[TASK REQUIREMENTS]: Filter the data for lines with the word "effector" and copy those lines.

▼

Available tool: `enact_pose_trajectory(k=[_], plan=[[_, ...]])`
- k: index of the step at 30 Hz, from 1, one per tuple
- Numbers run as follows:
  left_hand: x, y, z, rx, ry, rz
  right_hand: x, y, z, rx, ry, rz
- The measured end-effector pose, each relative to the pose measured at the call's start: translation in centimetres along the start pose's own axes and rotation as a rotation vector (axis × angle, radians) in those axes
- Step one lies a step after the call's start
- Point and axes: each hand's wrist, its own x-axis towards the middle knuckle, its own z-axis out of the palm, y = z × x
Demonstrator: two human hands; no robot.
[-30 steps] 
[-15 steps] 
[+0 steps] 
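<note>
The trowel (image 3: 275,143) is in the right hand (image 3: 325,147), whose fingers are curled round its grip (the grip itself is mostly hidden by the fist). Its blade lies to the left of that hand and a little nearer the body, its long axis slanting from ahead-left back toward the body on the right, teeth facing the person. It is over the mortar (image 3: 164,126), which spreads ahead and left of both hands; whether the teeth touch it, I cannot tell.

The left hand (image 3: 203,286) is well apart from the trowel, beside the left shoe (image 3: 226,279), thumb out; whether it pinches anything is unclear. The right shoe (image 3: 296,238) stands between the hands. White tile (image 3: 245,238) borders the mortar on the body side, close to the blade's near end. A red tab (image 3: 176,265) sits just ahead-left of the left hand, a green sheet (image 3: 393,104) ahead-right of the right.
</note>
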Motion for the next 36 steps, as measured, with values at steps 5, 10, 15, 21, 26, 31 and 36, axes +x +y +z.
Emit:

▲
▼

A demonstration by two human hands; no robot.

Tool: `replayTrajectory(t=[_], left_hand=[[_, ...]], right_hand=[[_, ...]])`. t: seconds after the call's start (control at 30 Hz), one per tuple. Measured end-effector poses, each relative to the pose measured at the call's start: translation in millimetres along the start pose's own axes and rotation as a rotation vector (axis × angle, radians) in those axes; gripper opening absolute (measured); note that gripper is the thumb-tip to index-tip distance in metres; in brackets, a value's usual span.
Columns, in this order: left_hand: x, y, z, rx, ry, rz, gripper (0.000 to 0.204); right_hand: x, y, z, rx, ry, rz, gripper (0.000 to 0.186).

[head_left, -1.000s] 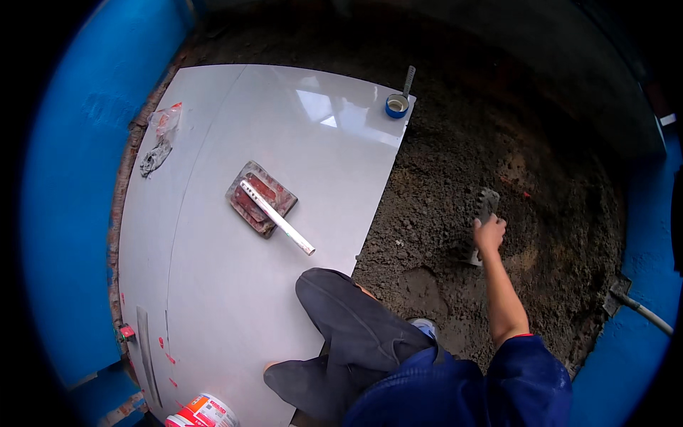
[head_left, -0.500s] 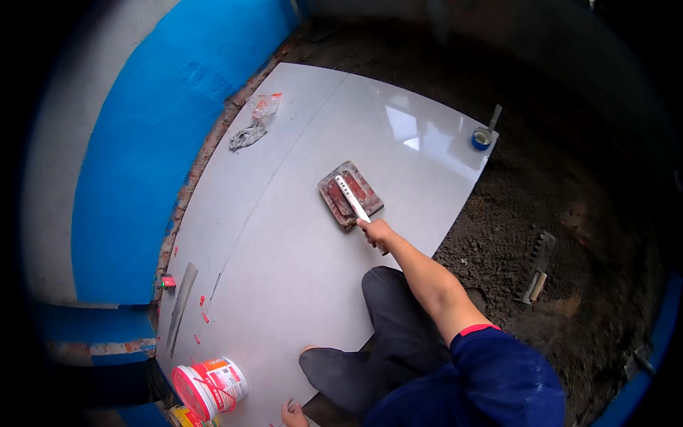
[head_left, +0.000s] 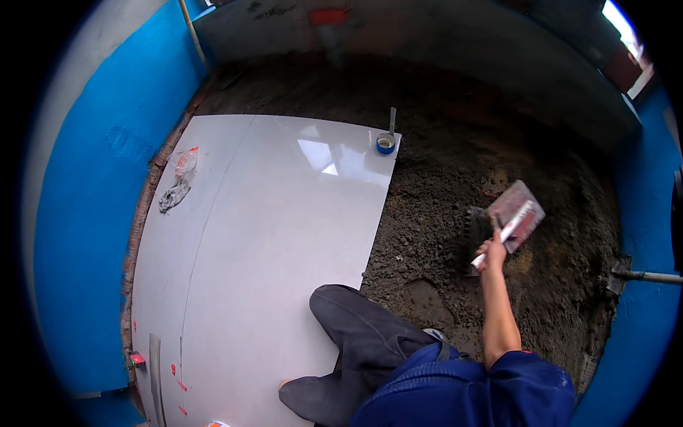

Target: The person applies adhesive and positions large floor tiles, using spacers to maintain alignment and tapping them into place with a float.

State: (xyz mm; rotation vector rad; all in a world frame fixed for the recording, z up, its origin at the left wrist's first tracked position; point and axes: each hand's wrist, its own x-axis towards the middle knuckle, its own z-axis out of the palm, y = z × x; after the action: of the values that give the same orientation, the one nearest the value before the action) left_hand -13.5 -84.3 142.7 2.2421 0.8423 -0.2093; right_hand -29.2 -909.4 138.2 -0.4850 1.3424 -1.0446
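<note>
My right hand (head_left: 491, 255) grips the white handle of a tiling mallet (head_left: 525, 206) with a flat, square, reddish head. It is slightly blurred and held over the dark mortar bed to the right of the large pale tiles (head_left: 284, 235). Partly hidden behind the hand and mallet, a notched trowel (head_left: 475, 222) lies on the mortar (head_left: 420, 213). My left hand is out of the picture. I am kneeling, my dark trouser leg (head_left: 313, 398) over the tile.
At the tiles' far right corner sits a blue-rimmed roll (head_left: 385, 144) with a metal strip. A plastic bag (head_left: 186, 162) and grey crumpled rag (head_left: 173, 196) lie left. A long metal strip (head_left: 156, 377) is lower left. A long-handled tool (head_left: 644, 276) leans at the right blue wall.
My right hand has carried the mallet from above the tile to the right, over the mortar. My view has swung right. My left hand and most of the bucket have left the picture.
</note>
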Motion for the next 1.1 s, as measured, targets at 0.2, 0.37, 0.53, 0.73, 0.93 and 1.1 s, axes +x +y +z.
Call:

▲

[RESPONSE TO THIS EXERCISE]:
- The measured end-effector pose, each relative to the pose measured at the call's start: translation in centimetres along the start pose's own axes and rotation as a rotation vector (axis × angle, radians) in those axes
Tool: `replayTrajectory(t=[_], left_hand=[[_, ...]], right_hand=[[_, ...]])`. t: seconds after the call's start (control at 30 Hz), one per tuple. Measured end-effector poses, each relative to the pose measured at the call's start: translation in millimetres along the start pose's own axes and rotation as a rotation vector (axis × angle, radians) in those axes; gripper opening absolute (measured); note that gripper is the thumb-tip to index-tip distance in metres; in brackets, a value's usual span.

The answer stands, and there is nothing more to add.